Estuary

How to Create an Incremental Model with dbt and Snowflake

Follow this step-by-step guide to create an efficient dbt model that processes data in Snowflake in real time.

How to Create an Incremental Model with dbt and Snowflake
Share this article

In order to create data-driven decisions, businesses need to keep track of events with their digital interactions. You often need to check all event data in your databases to filter new or updated data. Managing and tracking these billions of events daily, especially when you have a large source of data, could be tedious and time-consuming.

To overcome these issues, you can use dbt to transform event data in the data warehouse quickly. You can use the dbt incremental model with your source data to fetch and transform new data as and when added.

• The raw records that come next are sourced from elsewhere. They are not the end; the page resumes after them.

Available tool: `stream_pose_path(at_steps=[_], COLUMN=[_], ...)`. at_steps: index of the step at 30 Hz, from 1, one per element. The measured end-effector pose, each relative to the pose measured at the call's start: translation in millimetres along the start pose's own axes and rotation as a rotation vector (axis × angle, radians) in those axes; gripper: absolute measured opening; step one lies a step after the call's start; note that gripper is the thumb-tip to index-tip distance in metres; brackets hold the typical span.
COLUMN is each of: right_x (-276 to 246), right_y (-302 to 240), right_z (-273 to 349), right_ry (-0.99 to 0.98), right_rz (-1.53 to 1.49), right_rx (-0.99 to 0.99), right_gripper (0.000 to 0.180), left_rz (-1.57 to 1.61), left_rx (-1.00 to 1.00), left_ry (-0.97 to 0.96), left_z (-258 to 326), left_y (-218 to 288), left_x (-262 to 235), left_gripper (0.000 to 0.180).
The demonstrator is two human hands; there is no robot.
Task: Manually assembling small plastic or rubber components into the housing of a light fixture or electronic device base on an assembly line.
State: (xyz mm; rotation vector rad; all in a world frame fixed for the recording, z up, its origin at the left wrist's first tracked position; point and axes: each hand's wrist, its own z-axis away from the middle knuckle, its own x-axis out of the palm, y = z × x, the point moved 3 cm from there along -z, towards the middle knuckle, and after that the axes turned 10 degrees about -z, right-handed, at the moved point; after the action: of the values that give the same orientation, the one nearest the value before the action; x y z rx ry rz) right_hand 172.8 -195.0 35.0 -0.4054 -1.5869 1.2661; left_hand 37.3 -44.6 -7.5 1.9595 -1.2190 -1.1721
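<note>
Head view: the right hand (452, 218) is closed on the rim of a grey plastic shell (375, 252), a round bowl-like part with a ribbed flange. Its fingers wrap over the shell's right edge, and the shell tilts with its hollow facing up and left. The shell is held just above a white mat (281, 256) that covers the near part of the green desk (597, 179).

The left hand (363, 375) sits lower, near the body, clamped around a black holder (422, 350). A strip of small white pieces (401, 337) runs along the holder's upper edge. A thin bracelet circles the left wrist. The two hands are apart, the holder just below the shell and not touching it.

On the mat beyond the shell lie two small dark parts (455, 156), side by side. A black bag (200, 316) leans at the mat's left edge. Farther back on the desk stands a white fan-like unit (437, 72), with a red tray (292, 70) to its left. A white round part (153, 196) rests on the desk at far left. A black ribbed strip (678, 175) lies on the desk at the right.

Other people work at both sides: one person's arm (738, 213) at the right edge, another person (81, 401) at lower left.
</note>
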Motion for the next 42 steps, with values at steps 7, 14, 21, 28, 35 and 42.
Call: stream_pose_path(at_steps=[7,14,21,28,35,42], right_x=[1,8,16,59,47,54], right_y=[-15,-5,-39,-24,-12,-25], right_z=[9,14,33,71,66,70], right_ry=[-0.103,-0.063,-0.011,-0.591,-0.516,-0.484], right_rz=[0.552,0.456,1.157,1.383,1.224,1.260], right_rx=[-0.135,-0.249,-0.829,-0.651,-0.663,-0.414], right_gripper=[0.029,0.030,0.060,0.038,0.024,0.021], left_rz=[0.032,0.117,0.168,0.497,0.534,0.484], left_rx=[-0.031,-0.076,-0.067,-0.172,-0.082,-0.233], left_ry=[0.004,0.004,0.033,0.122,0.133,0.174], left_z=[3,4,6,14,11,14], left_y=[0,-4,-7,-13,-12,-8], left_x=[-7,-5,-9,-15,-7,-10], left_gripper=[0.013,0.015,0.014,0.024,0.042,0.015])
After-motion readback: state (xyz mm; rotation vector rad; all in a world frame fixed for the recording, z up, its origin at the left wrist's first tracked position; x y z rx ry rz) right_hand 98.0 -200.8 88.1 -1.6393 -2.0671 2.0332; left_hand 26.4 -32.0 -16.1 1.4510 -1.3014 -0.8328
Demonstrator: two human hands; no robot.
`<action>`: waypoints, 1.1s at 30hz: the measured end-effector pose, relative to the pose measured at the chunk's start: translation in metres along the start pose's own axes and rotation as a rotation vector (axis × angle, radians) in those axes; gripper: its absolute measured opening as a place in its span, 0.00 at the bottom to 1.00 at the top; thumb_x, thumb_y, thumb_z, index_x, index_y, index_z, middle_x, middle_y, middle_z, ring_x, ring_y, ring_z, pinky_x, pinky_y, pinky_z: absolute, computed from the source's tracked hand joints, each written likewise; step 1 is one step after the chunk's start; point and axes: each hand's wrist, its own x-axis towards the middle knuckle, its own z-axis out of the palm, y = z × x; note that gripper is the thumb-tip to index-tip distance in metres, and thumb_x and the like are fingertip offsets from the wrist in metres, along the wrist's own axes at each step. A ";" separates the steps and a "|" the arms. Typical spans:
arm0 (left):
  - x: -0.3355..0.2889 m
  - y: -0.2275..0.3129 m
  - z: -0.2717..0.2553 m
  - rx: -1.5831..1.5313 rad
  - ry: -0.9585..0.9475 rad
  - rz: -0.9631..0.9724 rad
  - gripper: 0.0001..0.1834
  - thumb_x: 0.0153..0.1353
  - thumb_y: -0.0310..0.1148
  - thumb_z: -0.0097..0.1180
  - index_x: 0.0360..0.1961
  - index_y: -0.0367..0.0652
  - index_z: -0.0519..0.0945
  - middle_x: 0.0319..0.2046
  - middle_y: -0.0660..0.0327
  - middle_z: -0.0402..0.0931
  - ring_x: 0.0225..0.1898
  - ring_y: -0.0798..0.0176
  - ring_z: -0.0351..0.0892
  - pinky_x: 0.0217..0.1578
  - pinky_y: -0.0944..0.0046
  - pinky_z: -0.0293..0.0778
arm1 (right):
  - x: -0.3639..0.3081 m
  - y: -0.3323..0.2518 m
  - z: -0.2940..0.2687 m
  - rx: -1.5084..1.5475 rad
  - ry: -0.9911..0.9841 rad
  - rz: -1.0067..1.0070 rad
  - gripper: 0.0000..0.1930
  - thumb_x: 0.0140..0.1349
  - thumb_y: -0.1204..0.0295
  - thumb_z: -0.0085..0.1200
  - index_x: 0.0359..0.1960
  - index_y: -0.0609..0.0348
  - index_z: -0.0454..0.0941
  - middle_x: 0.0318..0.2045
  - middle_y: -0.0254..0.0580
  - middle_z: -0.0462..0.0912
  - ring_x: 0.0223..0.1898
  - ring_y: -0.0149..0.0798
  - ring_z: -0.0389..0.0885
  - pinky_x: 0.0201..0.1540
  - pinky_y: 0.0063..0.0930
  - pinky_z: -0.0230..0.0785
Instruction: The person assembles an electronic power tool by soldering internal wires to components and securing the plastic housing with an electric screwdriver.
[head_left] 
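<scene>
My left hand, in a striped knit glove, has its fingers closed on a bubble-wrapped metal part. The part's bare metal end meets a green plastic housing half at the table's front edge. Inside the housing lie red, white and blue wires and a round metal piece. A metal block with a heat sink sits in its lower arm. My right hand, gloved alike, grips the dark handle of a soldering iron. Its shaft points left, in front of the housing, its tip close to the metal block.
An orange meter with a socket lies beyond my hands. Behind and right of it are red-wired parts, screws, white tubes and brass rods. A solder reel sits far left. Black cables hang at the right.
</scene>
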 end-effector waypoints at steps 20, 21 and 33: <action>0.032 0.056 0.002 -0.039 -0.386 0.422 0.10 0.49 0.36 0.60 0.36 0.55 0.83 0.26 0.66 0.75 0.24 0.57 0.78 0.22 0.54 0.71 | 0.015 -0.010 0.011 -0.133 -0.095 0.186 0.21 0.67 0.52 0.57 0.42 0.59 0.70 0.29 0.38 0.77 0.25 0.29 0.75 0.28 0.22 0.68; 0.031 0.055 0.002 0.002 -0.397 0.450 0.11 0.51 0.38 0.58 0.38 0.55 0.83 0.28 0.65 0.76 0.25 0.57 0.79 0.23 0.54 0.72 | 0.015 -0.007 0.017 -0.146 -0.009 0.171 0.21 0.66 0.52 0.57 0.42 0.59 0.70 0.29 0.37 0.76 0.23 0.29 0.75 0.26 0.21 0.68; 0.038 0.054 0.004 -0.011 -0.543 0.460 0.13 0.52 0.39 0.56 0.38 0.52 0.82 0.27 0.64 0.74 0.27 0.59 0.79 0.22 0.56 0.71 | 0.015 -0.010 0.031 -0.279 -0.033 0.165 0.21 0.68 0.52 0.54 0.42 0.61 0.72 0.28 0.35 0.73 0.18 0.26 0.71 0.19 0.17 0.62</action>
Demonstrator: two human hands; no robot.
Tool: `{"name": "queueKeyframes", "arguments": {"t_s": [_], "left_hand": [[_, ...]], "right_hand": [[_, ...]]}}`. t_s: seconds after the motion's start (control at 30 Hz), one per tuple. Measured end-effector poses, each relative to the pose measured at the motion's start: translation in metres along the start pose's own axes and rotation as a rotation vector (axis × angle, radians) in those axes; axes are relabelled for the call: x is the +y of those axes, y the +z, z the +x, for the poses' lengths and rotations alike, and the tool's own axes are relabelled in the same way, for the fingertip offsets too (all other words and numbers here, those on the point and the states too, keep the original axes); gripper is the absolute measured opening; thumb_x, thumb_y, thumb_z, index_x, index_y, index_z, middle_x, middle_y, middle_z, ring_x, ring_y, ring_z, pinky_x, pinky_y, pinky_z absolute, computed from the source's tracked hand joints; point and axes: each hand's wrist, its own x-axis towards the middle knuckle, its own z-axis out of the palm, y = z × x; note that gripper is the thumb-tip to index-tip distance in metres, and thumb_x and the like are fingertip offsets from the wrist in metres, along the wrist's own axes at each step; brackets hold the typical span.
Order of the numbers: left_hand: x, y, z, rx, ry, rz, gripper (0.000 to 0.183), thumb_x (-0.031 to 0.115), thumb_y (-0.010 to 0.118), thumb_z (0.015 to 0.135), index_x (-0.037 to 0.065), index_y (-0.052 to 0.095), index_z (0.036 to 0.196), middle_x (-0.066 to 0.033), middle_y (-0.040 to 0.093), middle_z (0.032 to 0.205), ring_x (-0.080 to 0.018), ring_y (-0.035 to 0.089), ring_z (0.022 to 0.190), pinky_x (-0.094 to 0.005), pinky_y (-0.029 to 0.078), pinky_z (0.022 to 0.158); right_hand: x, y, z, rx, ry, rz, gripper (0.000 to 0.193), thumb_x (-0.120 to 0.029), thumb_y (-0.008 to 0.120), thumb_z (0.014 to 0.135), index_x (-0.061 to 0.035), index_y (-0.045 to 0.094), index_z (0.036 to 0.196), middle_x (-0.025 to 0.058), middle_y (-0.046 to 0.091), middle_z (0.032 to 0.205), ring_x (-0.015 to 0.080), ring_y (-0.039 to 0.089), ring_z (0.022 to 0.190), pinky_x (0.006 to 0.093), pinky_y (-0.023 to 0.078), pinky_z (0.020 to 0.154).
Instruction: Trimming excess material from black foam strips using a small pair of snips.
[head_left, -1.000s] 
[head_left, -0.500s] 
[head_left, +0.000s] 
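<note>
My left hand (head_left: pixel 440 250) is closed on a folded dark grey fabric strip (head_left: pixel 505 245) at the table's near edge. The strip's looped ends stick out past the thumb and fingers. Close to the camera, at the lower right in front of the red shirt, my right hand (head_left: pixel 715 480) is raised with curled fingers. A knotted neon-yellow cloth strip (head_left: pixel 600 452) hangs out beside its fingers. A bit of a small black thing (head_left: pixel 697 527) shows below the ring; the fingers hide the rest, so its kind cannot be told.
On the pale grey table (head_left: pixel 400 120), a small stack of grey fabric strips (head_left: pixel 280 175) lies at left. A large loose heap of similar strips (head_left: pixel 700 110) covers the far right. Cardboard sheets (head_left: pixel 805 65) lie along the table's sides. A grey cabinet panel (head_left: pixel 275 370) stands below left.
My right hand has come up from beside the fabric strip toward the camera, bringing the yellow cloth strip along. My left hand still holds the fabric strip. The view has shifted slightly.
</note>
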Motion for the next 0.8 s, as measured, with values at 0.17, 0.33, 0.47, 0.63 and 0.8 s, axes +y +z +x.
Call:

This article will help you build a scalable incremental model in dbt to manage data flow in your Snowflake warehouse.

What is an Incremental Model in dbt?

dbt (data-built tool) is an open-source command line tool that enables data analysts and teams to transform, test, and document data in the cloud data warehouse. dbt does the T of the Extract, Load, and Transform process. It majorly focuses on simplifying the transformation process of data that is already loaded into a data warehouse.

One of the ways to transform data through dbt is by using the incremental model. Dbt incremental models are used with event-style data to capture new updates from the data source. However, when you first run the incremental model, it will build the entire table by transforming all rows of source data. And from the subsequent run, it will only transform the rows—usually the new event data—that you ask dbt to filter.

So, with each dbt run, your model will build incrementally.

Using a dbt incremental model reduces the built time and computational complexity by just transforming the new records. It ensures that data is available for your downstream process or BI tools. 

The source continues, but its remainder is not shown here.